Lucene-Grep a.k.a. `lmgrep`

`whoami`

{
  "name": "Dainius Jocas",
  "company": {
    "name": "Vinted",
    "mission": "Make second-hand the first choice worldwide"
  },
  "role": "Staff Engineer",
  "website": "https://www.jocas.lt",
  "twitter": "@dainius_jocas",
  "github": "dainiusjocas",
  "author_of_oss": ["lucene-grep", "ket"]
}

Agenda

Intro
Whats inside Lucene-Grep?
Use cases
Future work
Discussion

Intro

lmgrep is a CLI full-text search tool
Interface is similar to grep
Based on Lucene
Lucene Monitor library is the main building block
Compiled with the GraalVM native-image
Single binary file, no external dependencies
Supports Linux, MacOS, Windows

Origin

Used Elasticsearch Percolator for some basic named entity recognition (NER)
Needed to deploy to AWS Lambda, Elasticsearch was not an option
However, I really liked the idea of expressing entities as full-text queries
Found the Luwak library, deployed on AWS Lambda, however it ran on JVM
Gunnar Morling blog post about GraalVM native-image Lucene on AWS Lambda
Convinced Red Hat devs to open source and release quarkiverse/quarkus-lucene
Hacked Lucene Grep

`grep` vs `lmgrep`

 echo "Lucene is awesome" | grep Lucene

 echo "Lucene is awesome" | lmgrep Lucene

Installing the `lmgrep`

brew or a shell script on Linux

wget https://github.com/dainiusjocas/lucene-grep/releases/download/v2021.05.23/lmgrep-v2021.05.23-linux-static-amd64.zip
unzip lmgrep-v2021.05.23-linux-static-amd64.zip
mv lmgrep /usr/local/bin

brew on MacOS

brew install dainiusjocas/brew/lmgrep

scoop on Windows

scoop bucket add scoop-clojure https://github.com/littleli/scoop-clojure
scoop bucket add extras
scoop install lmgrep

Whats inside?

Reading from file(s)
Searching for files with GLOB, e.g. ‘**/*.txt'
Reading from STDIN
Writing to STDOUT in various formats, e.g. JSON
Text analysis pipeline
Multiple query parsers
Text tokenization with **--only-analyze**flag
Loading multiple queries from a file
Full-text search
lmgrep -h for the full list of available options

Text Analysis

The same good ol’ lucene text analysis
45 predefined analyzers available, e.g. LithuanianAnalyzer
5 character filters
14 tokenizers
113 token filters
However, not everything that Lucene provides is available in lmgrep because of limitations of the GraalVM native-image
https://github.com/dainiusjocas/lucene-grep/blob/main/docs/analysis-components.md

Custom Text Analysis Issue

At first exposed several CLI flags for text analysis
- a problem with order of execution
Lucene analyzers are Java classes
For a CLI tool, exposing Java classes is not a good option
Something similar to Elasticsearch analysis syntax is needed

Text Analysis Definition

{
    "char-filters": [
      {"name": "htmlStrip"},
      {
        "name": "patternReplace",
        "args": {
          "pattern": "foo",
          "replacement": "bar"
        }
      }
    ],
    "tokenizer": {"name": "standard"},
    "token-filters": [
      {"name": "englishMinimalStem"},
      {"name": "uppercase"}
    ]
  }

Various Query Parsers `--query-parser`

`--query-parser`=classic

The default one
When googling for the Lucene query syntax, the first hit

echo "Lucene is awesome" | lmgrep --query-parser=classic "lucene is aweso~"

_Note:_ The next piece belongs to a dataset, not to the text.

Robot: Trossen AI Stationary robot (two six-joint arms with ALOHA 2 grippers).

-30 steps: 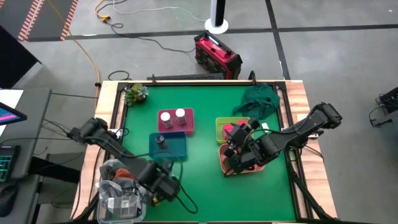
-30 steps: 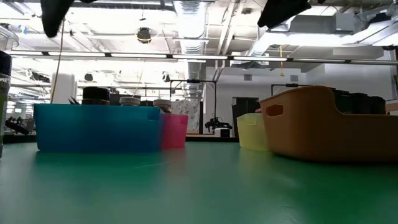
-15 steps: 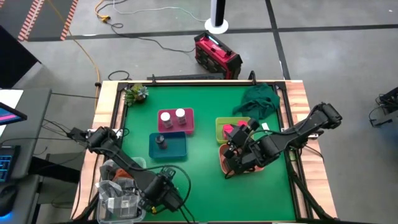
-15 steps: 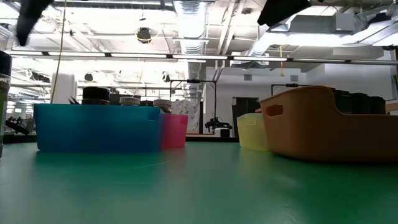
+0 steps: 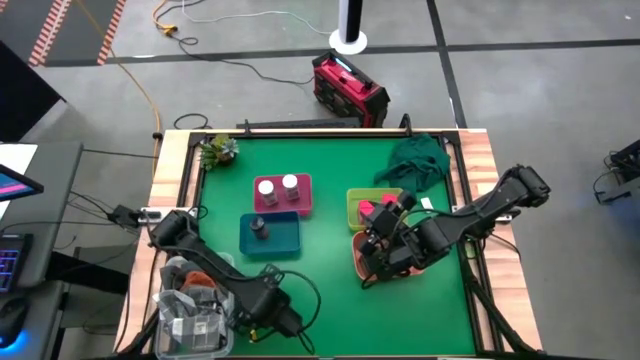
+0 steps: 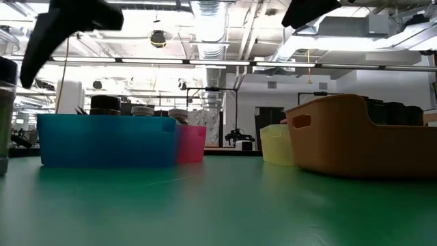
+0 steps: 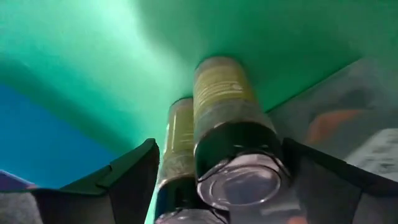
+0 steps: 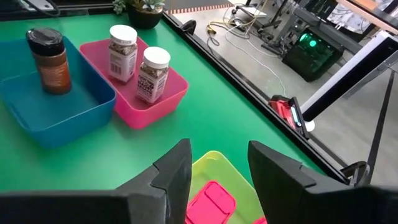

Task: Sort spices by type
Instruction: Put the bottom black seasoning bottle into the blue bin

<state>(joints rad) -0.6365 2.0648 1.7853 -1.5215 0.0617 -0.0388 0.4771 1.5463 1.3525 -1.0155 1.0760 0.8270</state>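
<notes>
Green table [image 5: 330, 215] centre lies open between trays.

A robotics lab or workshop. A green-topped bench [image 5: 330, 290] with wooden edges stands on a grey concrete floor [image 5: 520, 90] marked with black tape lines. Beyond the right gripper [image 8: 217, 168], cables [image 8: 249, 31] trail toward a red equipment case [image 5: 349, 89]. Across the room, exposed ceiling ducts [image 6: 208, 17] and strip lights hang over equipment racks.
</notes>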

echo "Lucene is awesome" | lmgrep --query-parser=classic "\"lucene is\""

`--query-parser=`complex-phrase

similar to the classic query parser
but phrase queries are more expressive

echo "jonathann jon peterson" | lmgrep --query-parser=complex-phrase "\"(john jon jonathan~) peters*\""

`--query-parser=`simple

similar to the classic query parser
BUT any errors in the query syntax will be ignored and the parser will attempt to decipher what it can
E.g. given term1\* searches for the term term1*
Probably should be the default query parser in lmgrep

`--query-parser=`standard

Implementation of the Lucene classic query parser using the flexible query parser frameworks
There must be a reason why it comes with the default lucene dependency

`--query-parser=`surround

Constructs span queries that use positional information

echo "Lucene is awesome" | lmgrep --query-parser=surround "2W(lucene, awesome)"

if the term order is NOT important: W->N

echo "Lucene is awesome" | lmgrep --query-parser=surround "2N(awesome, lucene)"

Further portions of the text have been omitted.